The threats followed Huda Al-Sarari into her own home. Her phone was taken by unknown persons from inside her house in Aden. On the same day, her car windows were smashed. Even her Internet connection was deliberately cut off. Someone she personally knew stepped into her office to threaten her, saying that she should "be careful of your coming steps, otherwise you will risk your life." Ms. Al-Sarari ’s family begged her to stop, if not for her own sake, then for her children’s.
Yemen remains a very traditional society, and the smear campaign against Huda Al-Sarari was so gut-wrenchingly efficient specifically because she is a woman. “Calling me degrading words has a stronger negative impact on me than it does if it were directed against a male activist,” explains Al-Sarari. By taking on the officials who chose to turn a blind eye to the detention centers and the atrocities that happen there, she showed incredible courage.

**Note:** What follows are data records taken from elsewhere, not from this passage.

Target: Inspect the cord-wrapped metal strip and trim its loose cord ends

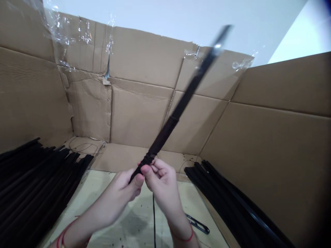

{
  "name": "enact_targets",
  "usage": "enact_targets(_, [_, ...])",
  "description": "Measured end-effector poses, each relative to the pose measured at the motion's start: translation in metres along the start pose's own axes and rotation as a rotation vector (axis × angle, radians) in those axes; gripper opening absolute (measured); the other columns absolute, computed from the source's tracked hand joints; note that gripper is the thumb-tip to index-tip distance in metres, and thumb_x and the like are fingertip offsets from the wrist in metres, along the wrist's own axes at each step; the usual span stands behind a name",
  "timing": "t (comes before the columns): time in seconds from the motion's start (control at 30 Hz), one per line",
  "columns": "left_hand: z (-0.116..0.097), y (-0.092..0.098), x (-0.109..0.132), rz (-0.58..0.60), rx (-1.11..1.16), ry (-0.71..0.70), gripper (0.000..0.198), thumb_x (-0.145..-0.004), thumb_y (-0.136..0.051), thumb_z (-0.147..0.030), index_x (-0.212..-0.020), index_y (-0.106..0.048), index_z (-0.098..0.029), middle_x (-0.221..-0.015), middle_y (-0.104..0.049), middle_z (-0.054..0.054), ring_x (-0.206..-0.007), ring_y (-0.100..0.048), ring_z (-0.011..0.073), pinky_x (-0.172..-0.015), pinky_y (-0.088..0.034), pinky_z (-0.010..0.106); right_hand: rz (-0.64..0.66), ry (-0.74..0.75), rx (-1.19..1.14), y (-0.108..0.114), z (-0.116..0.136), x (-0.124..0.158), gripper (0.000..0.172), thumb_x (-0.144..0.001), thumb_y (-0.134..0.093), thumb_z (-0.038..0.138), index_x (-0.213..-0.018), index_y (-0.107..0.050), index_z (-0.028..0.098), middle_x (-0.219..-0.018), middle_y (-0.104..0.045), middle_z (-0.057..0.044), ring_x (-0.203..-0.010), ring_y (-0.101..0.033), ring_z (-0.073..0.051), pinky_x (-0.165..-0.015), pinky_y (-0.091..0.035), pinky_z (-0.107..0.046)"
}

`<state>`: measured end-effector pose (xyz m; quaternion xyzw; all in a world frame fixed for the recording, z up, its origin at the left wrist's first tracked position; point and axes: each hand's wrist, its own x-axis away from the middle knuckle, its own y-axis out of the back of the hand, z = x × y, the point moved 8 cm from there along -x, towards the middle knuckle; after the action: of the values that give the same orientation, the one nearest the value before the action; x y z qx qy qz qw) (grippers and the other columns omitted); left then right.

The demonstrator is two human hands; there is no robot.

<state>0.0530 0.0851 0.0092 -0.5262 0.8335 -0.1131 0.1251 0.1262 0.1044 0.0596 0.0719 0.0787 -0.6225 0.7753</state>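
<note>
A long black rod (pixel 178 106) slants up to the right, its far tip blurred against the cardboard and pale wall. Bands of cord wrap it at mid-length and again just above my hands. My left hand (pixel 122 191) is closed around its lower end, thumb along the side. My right hand (pixel 164 182) is pinched closed at the lower wrapping, thumb tip against the rod. From beneath the right hand a thin black cord (pixel 154 220) hangs straight down; the exact grip of its fingertips is partly hidden. Red strings circle both wrists.
Many long black pieces lie stacked at left (pixel 38 186), and more black lengths (pixel 227 199) lie at right. Thread snips (pixel 198 224) rest on the pale board (pixel 103 203) beside my right wrist. Taped cardboard walls (pixel 141 113) enclose the back and sides.
</note>
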Motion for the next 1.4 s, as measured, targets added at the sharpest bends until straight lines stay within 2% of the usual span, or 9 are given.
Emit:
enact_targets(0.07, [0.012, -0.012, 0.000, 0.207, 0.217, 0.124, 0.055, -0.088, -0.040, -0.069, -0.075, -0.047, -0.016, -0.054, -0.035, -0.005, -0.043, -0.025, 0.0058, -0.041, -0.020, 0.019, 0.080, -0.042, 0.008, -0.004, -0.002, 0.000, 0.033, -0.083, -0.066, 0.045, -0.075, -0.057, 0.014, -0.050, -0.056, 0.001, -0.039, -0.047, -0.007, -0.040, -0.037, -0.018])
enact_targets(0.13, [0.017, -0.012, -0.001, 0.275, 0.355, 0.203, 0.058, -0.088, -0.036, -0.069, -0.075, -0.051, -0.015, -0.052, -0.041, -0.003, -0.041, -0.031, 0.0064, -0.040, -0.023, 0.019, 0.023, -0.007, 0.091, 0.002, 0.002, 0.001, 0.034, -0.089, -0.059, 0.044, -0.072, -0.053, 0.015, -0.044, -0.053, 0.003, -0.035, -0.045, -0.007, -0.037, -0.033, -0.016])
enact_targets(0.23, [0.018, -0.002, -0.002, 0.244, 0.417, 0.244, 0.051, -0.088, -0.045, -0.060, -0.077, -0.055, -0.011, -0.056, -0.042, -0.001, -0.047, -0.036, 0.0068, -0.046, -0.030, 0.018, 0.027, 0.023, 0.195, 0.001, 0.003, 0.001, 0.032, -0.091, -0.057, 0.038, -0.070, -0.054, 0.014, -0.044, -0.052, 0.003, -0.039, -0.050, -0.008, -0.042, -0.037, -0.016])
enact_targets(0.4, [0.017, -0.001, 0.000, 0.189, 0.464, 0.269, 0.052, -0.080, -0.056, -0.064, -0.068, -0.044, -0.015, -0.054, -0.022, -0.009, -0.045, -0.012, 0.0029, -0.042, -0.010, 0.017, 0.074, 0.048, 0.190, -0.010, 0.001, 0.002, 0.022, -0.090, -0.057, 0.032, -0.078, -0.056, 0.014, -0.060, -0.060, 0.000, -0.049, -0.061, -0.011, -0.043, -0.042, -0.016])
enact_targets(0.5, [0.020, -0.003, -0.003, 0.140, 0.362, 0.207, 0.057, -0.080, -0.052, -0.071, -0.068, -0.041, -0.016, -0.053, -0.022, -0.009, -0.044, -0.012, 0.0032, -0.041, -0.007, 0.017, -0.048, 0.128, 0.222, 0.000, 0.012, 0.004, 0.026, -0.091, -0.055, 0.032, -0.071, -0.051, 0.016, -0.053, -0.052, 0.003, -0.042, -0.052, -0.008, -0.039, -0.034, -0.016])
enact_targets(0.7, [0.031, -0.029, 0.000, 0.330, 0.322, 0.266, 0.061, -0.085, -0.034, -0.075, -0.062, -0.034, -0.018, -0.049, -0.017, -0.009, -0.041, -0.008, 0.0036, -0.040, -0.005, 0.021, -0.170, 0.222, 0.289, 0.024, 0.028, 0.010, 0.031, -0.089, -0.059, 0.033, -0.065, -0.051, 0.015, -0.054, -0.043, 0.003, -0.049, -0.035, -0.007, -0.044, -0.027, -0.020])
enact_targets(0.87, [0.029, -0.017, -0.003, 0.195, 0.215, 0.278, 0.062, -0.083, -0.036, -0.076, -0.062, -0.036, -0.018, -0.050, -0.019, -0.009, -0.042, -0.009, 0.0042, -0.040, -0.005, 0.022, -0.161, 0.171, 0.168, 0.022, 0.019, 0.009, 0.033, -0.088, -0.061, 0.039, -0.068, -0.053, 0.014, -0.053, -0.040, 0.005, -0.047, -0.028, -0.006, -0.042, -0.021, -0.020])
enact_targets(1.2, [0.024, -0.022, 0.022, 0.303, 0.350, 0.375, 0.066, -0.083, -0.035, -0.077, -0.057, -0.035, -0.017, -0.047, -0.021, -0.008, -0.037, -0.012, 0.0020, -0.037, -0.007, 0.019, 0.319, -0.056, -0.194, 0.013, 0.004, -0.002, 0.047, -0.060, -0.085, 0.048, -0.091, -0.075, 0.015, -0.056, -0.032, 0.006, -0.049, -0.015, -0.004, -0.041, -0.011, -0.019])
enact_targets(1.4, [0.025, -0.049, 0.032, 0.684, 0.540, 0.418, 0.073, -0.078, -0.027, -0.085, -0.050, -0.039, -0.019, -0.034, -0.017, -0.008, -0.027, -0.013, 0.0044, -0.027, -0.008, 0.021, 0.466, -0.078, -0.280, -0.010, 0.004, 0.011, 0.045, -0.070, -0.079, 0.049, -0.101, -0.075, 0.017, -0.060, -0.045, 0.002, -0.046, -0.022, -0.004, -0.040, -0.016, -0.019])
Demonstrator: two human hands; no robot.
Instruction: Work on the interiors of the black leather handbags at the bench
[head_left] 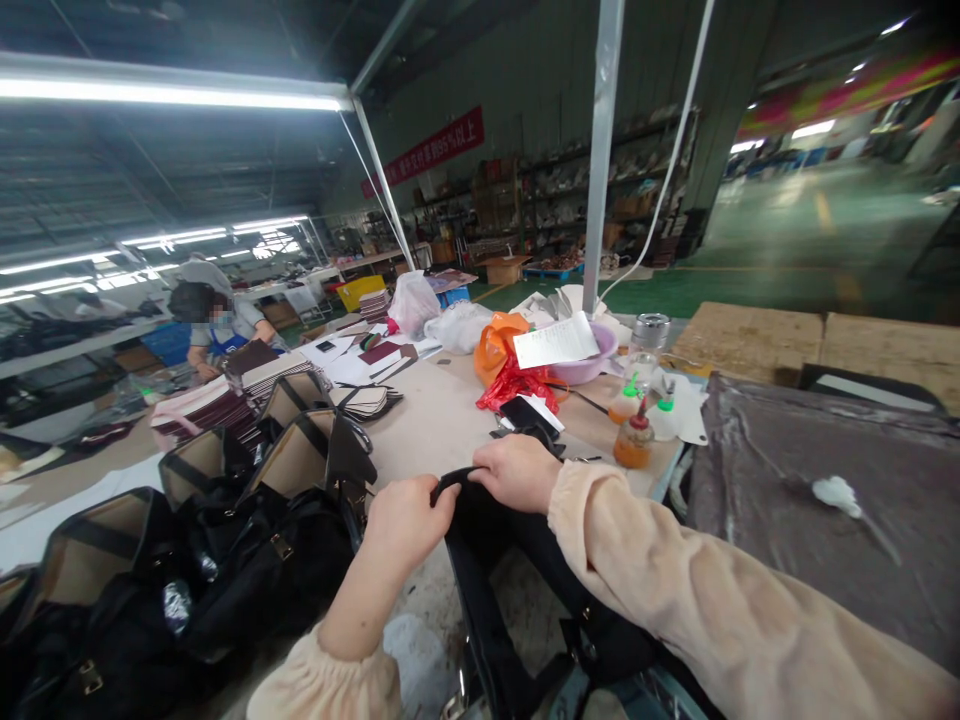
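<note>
A black handbag lies on the worktable in front of me, its top edge pointing away. My left hand is closed in a pinch on the bag's black top edge at the left. My right hand is curled over the same edge just to the right, fingers pressed down on it. Both cream sleeves reach in from the bottom of the view.
A row of open black handbags with tan lining stands to my left. Small glue bottles, a red bag, a pink basin and papers sit beyond. Another person works at far left. A dark covered surface lies at right.
</note>
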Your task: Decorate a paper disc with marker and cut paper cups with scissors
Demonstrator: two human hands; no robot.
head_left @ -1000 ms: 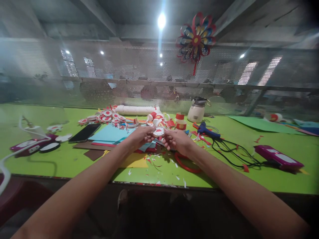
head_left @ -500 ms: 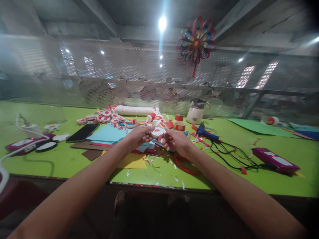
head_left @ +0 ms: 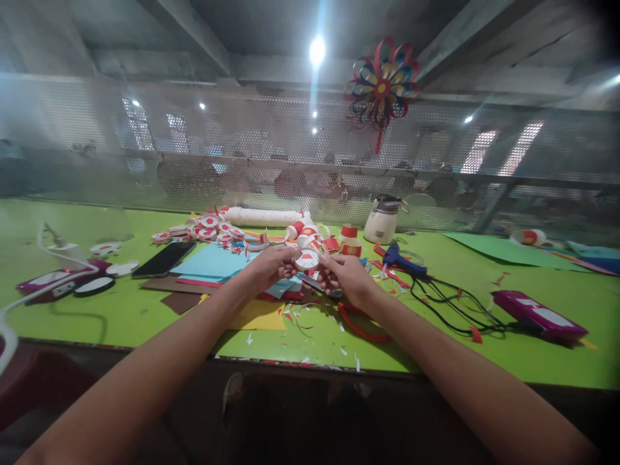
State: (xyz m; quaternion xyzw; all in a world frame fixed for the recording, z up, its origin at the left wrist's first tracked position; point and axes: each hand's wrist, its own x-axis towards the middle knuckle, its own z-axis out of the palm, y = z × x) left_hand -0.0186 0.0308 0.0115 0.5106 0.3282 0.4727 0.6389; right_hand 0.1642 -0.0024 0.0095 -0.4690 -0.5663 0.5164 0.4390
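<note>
Between my two hands is a small round white paper disc with a red shape in its middle and marks round its edge. My left hand pinches its left rim with the fingertips. On the opposite rim, my right hand grips it, fingers curled in. Under the right hand lie scissors with a red handle, mostly covered by the wrist. Light blue paper sheets are stacked beside the left hand. Behind the disc sit red and white paper rolls.
A pile of red and white discs lies back left, near a phone. A blue glue gun trails black cable to a purple power strip. A white jug stands behind. Paper scraps litter the green table.
Both hands keep hold of the paper disc in nearly the same place. The whole view has shifted slightly, with the surroundings appearing a little lower.
</note>
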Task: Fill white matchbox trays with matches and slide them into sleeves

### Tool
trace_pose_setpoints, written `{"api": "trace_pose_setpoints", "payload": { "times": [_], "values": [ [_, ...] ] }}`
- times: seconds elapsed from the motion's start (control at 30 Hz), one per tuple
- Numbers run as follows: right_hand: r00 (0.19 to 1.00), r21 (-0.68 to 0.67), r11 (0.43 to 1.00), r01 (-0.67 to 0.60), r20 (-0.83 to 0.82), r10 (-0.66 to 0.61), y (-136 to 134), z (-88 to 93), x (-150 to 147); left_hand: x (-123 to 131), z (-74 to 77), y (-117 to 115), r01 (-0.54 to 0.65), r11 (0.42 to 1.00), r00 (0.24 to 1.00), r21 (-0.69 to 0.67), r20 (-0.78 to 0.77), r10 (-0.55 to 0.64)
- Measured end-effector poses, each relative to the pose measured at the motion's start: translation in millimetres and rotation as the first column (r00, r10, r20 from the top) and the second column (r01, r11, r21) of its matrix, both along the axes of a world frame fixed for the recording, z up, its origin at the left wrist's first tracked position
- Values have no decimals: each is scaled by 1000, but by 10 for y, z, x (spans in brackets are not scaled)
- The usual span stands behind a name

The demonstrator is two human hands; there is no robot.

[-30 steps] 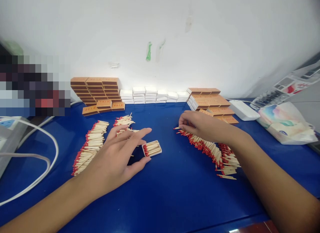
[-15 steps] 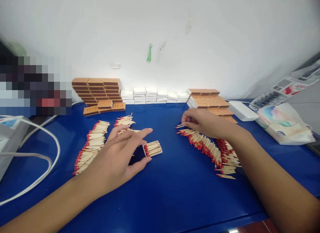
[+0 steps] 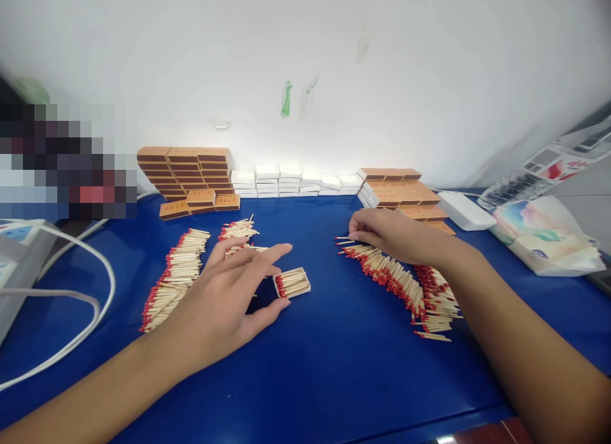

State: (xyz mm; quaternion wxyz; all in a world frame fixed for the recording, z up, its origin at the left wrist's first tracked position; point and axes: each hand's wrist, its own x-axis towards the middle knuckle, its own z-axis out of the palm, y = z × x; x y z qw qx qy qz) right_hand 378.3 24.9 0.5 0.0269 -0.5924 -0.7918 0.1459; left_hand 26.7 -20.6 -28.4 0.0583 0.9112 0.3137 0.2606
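Observation:
My left hand (image 3: 231, 291) has its index finger raised. Its thumb and another finger bracket a small white matchbox tray (image 3: 309, 285), touching its edges. Red-headed matches (image 3: 293, 282) lie side by side in the tray, heads to the left. On the right, the fingers of my right hand (image 3: 377, 231) are pinched together at the upper end of a long row of loose matches (image 3: 394, 275). A couple of match ends (image 3: 342, 240) poke out left of the fingertips. A second row of matches (image 3: 436, 301) is partly covered by my right forearm.
More loose matches (image 3: 184, 266) lie left of my left hand. Along the wall stand stacked brown matchboxes (image 3: 191, 170), white trays (image 3: 289, 182) and more brown boxes (image 3: 401, 193). A white block (image 3: 465, 210), tissue pack (image 3: 548, 237), plastic bottle (image 3: 510, 188) and white cables (image 3: 107, 266) flank the blue table (image 3: 305, 380).
Almost nothing differs. My right hand has shifted very slightly at the match row, and the left hand stays at the tray.

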Motion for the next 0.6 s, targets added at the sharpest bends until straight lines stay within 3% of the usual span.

All of this psychological abuse has taken a toll on the activist. “I was afraid to leave my house or speak to media for more than a month,” Al-Sarari told Middle East Eye. “But now, I want the word out, at least about the dreadful experience [human rights activists have to] bear."
Ms. Al-Sarari has always been passionate about fighting for human rights, justice and equality. In 2011, she obtained a degree in Sharia law from Aden University. She also holds a master’s degree in Women's Studies and Development from the Women's Centre at Aden University. She is a member of the Yemeni Women’s Union, which promotes women's civil rights, offers legal support for women and protects the rights of female prisoners.
Huda Al-Sarari has dedicated almost 10 years of her life to human rights activism, collaborating with well-respected institutions like the Adala Foundation for Rights and Freedoms and the National Committee to Investigate Allegations of Human Rights Violations. She has also volunteered her time to assist Amnesty International and Human Rights Watch. It is for the latter that she documented, often working alone, the abuse taking place within the secret prisons. The backlash was swift – and vicious.
Huda Al-Sarari has no intention of stopping while she knows there are innocent people caught up in the arrests. Beyond fighting for them, her mission is much grander. She wants to see the rule of law in Yemen. Even al-Qaeda suspects should be detained and questioned legally, she argues. Committed to her community, she refuses to flee Yemen, placing the responsibility to help the unlawfully detained before her own life.
Huda Al-Sarari, the unstoppable crusader determined to deliver justice to those who’ve lost all hope, is certain she will prevail.